Your assignment »
Please repeat word for word the line containing "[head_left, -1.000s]" and every following line up to and including the last one below, pictures excluded.

Data for this exercise »
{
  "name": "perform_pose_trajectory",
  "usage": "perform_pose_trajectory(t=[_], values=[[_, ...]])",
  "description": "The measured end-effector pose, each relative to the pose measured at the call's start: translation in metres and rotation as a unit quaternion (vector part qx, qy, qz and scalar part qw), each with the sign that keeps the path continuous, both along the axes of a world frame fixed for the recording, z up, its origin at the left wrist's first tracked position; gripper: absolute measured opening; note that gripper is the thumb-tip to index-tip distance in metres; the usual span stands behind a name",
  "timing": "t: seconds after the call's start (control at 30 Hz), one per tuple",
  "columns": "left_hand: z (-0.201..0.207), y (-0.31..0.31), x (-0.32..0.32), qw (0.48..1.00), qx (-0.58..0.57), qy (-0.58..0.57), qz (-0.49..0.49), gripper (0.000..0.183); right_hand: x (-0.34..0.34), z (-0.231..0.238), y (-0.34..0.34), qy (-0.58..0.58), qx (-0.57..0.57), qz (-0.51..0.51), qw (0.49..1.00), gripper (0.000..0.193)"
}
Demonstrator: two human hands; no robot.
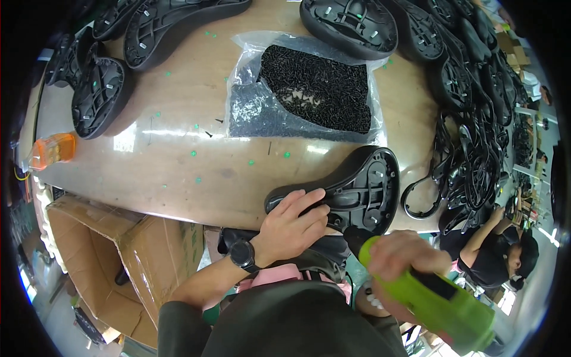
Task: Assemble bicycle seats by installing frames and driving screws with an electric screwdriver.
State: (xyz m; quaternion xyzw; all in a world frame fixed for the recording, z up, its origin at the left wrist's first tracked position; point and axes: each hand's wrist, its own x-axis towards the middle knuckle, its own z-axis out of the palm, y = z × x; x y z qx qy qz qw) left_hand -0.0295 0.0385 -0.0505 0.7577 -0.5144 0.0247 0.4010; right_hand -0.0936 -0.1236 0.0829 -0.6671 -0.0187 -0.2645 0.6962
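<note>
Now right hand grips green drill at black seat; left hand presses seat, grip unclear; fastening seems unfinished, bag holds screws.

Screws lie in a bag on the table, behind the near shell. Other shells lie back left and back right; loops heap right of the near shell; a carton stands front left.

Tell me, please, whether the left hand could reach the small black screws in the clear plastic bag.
Probably yes: the screws seem exposed in the bag with nothing tall between, though the left hand must leave the curved black plastic part.
</note>
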Motion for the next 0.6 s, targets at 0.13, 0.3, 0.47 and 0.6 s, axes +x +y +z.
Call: perform_pose_trajectory(t=[0.13,0.3,0.47,0.6], values=[[0.011,-0.001,0.005,0.999,0.021,0.013,-0.026,0.029,-0.015,0.046,-0.028,-0.116,0.012,0.201,0.973,0.015],[0.027,0.01,0.026,0.979,0.188,0.054,0.054,0.074,-0.043,0.045,-0.041,-0.118,0.098,0.129,0.98,0.03],[0.054,0.004,0.026,0.965,0.17,0.191,0.057,0.075,-0.063,0.027,-0.05,-0.155,0.258,0.184,0.936,0.033],[0.077,-0.001,0.032,0.937,0.154,0.311,0.038,0.074,-0.076,0.029,-0.042,-0.162,0.275,0.115,0.941,0.035]])
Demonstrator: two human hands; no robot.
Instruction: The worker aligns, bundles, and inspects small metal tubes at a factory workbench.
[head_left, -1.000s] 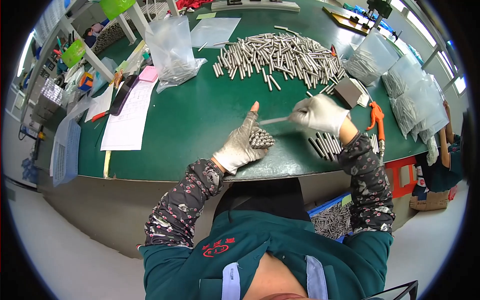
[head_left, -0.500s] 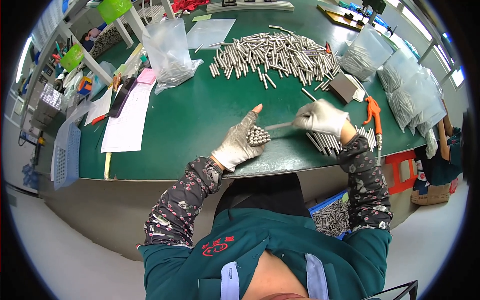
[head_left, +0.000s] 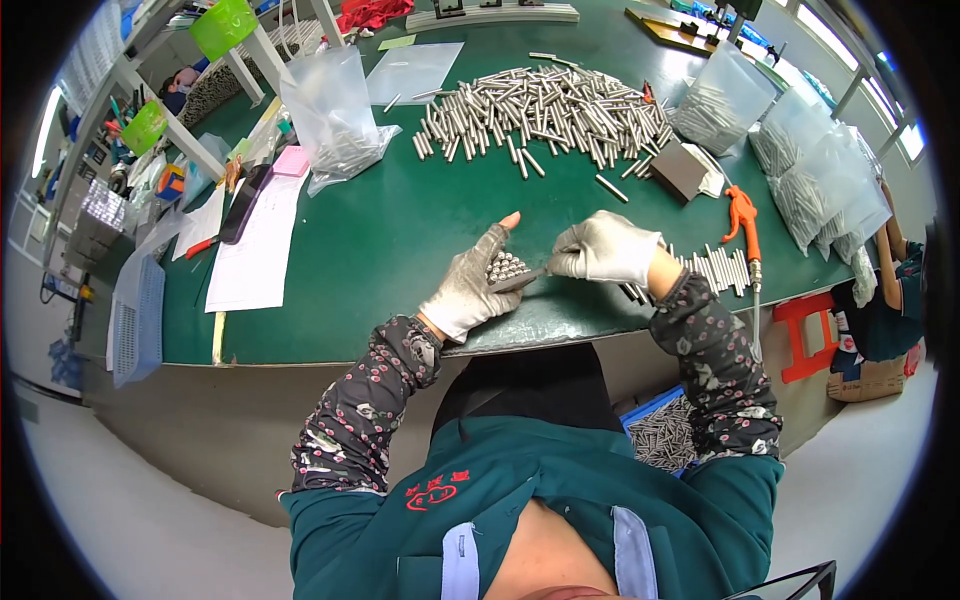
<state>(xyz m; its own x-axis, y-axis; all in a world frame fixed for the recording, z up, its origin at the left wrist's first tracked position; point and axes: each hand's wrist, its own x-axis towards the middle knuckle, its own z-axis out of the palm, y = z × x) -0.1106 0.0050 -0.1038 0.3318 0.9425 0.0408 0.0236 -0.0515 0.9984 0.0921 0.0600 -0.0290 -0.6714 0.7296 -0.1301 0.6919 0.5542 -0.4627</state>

Answer to this problem »
[head_left, -1.000s] 
[head_left, -0.500s] 
[head_left, +0.000s] 
<state>(xyz m; its own x-axis, y-axis; all in a world frame fixed for the recording, z up, its origin at the left wrist's first tracked position; point and axes: each hand's wrist, its own x-axis towards the middle knuckle, its own z-axis out of the palm, y = z × x) -0.1106 0.0050 -0.1038 0.3318 0.9425 0.0408 0.0236 -0.0515 0.9984 0.0921 0.0600 -0.0290 -0.6714 0.7296 -0.1301 0.6919 0.5542 -0.4627</state>

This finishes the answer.